Archives Discussions

zhuzxy · ‎10-14-2011

For native C code, the memcpy() function is very efficient. But for opencl on CPU, I did not know how to copy a certain data from appointed position to another memory.

In my problem, I need copy many pieces of data from an image to an array. the copy start positions come from previous kernel calculation result. the copy length is various. I have tried to copy it one by one, and it is extermly inefficient. And for alignment problem, I can not do the copy using vector type.

Can anyone tell me how to do it efficiently?

antzrhere · ‎10-14-2011

Have you tried clEnqueueCopyImageToBuffer() ?

corry · ‎10-14-2011

I think he means inside his OpenCL kernel, but without more description, I don't know...

That said, I think inside your kernel, everything *probably* is already aligned...though I don't do much with OpenCL so don't quote me on that.

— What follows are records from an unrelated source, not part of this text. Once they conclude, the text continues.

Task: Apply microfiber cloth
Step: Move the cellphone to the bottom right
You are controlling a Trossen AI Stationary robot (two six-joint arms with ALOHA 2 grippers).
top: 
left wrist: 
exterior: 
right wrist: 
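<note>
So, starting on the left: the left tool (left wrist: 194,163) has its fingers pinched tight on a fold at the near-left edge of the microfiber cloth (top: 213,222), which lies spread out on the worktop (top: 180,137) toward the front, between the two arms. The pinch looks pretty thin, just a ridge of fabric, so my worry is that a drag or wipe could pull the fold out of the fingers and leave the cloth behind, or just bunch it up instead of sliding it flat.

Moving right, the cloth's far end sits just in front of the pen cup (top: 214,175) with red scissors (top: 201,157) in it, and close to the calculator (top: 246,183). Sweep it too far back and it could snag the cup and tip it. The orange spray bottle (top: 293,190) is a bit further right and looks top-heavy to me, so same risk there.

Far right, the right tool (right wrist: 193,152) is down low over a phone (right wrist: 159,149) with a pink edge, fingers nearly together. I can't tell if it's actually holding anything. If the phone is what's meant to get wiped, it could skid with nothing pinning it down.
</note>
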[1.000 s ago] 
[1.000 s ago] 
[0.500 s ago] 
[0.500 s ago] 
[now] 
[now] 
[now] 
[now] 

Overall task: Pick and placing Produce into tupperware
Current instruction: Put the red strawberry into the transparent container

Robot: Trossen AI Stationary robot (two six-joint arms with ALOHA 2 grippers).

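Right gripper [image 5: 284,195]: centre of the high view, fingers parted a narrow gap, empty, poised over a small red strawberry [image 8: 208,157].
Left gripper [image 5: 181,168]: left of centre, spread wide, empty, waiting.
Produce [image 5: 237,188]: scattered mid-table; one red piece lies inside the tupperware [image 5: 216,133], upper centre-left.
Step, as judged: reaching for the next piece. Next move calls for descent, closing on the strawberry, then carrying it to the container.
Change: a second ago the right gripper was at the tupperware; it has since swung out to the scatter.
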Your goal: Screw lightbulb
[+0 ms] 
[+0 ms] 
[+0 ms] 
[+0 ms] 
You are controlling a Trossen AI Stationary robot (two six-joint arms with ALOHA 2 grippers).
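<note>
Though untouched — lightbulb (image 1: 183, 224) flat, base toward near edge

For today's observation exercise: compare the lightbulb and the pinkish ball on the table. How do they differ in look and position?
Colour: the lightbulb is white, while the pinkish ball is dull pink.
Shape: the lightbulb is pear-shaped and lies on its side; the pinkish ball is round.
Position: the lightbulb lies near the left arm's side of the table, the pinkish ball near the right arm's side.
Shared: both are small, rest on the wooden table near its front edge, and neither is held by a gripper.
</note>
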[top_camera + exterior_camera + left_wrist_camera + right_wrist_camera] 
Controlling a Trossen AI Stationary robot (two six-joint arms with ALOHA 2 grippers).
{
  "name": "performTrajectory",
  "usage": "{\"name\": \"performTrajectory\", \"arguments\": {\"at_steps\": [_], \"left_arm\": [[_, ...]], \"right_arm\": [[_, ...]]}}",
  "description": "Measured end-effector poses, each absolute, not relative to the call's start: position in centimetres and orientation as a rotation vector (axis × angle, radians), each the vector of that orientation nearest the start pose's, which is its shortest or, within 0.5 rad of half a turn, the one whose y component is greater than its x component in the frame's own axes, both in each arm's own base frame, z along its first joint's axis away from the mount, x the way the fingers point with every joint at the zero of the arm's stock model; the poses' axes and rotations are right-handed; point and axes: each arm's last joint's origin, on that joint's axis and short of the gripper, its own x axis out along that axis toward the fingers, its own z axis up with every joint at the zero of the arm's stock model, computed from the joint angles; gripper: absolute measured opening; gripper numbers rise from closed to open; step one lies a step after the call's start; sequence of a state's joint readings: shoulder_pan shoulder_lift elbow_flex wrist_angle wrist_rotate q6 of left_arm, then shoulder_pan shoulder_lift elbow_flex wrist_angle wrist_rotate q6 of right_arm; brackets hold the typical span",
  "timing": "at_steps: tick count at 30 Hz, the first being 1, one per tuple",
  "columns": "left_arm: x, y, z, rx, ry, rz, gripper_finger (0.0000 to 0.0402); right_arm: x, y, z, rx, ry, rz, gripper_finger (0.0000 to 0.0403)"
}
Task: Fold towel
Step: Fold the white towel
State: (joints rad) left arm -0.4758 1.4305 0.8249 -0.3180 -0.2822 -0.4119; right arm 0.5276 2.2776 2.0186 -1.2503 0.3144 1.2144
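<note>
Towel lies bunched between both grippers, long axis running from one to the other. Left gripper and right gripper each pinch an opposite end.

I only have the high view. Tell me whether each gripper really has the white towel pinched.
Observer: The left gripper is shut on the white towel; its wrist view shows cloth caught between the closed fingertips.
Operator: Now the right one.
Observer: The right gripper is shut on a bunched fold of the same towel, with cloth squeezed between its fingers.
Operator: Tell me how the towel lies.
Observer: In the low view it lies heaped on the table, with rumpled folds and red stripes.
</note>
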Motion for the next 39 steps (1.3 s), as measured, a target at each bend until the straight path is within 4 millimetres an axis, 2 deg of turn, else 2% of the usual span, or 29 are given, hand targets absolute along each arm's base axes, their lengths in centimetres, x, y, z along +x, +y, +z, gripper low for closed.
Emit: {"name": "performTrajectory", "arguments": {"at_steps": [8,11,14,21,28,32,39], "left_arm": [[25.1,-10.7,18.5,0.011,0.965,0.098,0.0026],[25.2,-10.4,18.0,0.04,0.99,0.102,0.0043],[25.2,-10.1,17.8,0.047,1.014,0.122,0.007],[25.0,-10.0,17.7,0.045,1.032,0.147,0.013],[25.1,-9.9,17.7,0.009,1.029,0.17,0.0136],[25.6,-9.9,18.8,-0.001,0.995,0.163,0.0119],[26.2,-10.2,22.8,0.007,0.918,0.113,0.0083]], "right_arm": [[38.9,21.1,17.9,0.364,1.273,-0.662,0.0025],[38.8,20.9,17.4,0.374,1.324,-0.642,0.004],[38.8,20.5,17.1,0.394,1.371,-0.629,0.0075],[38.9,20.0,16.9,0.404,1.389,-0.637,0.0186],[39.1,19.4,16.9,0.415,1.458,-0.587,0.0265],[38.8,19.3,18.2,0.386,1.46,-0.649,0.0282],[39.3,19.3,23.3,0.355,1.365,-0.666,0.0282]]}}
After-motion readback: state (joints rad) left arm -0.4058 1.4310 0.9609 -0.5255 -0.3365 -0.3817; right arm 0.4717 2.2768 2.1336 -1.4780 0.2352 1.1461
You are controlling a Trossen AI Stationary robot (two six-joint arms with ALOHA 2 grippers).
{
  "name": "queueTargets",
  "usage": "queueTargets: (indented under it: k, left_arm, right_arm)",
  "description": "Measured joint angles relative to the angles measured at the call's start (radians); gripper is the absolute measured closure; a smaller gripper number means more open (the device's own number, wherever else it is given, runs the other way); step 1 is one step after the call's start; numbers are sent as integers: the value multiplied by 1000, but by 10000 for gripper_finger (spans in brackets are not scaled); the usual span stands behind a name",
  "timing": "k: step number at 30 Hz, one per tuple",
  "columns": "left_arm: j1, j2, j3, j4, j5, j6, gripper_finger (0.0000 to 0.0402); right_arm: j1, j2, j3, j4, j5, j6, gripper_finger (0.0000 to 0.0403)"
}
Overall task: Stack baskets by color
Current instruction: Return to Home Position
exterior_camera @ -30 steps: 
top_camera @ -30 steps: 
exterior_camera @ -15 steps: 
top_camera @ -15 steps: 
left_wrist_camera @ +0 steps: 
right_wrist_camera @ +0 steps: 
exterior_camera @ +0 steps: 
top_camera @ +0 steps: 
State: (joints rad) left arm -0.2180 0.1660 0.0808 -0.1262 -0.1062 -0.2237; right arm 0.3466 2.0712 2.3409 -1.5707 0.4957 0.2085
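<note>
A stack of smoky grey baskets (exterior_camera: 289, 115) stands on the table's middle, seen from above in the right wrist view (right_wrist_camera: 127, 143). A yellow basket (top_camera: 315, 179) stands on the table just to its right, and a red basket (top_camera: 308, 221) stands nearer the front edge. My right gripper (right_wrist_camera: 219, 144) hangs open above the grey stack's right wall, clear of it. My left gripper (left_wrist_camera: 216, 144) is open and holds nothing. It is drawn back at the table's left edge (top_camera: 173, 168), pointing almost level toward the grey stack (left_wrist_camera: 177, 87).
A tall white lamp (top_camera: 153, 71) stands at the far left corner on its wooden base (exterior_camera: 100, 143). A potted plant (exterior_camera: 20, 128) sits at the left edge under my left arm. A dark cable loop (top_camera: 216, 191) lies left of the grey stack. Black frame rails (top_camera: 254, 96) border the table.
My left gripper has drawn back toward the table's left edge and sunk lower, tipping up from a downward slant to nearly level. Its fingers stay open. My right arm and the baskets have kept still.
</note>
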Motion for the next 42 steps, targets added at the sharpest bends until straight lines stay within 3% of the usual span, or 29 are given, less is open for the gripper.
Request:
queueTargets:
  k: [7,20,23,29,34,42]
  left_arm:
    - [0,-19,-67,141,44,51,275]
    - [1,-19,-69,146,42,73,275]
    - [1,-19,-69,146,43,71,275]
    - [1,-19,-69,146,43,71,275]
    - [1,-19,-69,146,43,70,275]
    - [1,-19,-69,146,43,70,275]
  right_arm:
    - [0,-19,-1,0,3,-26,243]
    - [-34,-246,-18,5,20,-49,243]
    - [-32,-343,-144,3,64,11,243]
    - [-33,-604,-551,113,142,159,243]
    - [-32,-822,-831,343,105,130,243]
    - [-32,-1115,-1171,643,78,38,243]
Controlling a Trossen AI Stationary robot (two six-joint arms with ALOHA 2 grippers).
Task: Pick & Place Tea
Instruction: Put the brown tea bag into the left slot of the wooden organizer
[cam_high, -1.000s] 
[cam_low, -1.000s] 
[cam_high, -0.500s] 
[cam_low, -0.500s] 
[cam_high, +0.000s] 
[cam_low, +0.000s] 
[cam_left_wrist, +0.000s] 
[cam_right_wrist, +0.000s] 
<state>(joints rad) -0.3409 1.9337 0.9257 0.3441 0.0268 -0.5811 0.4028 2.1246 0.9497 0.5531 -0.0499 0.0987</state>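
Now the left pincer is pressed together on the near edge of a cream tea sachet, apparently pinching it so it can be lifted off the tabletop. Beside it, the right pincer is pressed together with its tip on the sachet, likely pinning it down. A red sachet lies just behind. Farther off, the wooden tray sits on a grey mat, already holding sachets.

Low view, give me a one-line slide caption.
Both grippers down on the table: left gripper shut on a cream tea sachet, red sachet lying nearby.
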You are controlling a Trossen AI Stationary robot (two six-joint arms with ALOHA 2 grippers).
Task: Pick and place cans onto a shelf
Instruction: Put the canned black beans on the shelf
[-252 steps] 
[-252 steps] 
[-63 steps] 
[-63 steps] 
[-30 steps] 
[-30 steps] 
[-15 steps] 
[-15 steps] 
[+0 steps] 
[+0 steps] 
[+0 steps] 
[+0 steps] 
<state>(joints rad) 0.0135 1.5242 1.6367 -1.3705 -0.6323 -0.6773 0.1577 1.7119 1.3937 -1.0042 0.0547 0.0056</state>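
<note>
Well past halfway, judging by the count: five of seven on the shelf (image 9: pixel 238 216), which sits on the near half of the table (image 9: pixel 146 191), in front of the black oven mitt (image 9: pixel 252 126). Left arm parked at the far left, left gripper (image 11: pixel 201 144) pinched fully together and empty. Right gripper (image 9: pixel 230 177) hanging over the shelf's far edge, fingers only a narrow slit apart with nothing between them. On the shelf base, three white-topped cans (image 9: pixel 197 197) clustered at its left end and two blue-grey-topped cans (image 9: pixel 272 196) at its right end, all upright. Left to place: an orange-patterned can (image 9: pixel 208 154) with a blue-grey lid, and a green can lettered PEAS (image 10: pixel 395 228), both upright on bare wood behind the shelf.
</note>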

If not, and the data is sufficently large, you can wind up by copying the single elements until you get to an aligned boundry (use & instead of % to determine), and once aligned, use vector copies until you run out of 16 byte elements to move, and unwind back to single 4 byte, or single byte elements (depending on what you're using) again to finish up. There may be better ways in OpenCL to do it, things to get the compiler to generate the burst copying at the hardware level, but that's beyond me...for GPGPU I work lower (and more painful) level...

notzed · ‎10-16-2011

Generally for efficiency, all threads in the same work-group should cooperate on the same copy.

Ideally each thread reads consecutive memory addresses, or for images, close x/y locations e.g. see the AMD opencl programming guide section 4.15.2 "Memory Tiling" for why this is so for images.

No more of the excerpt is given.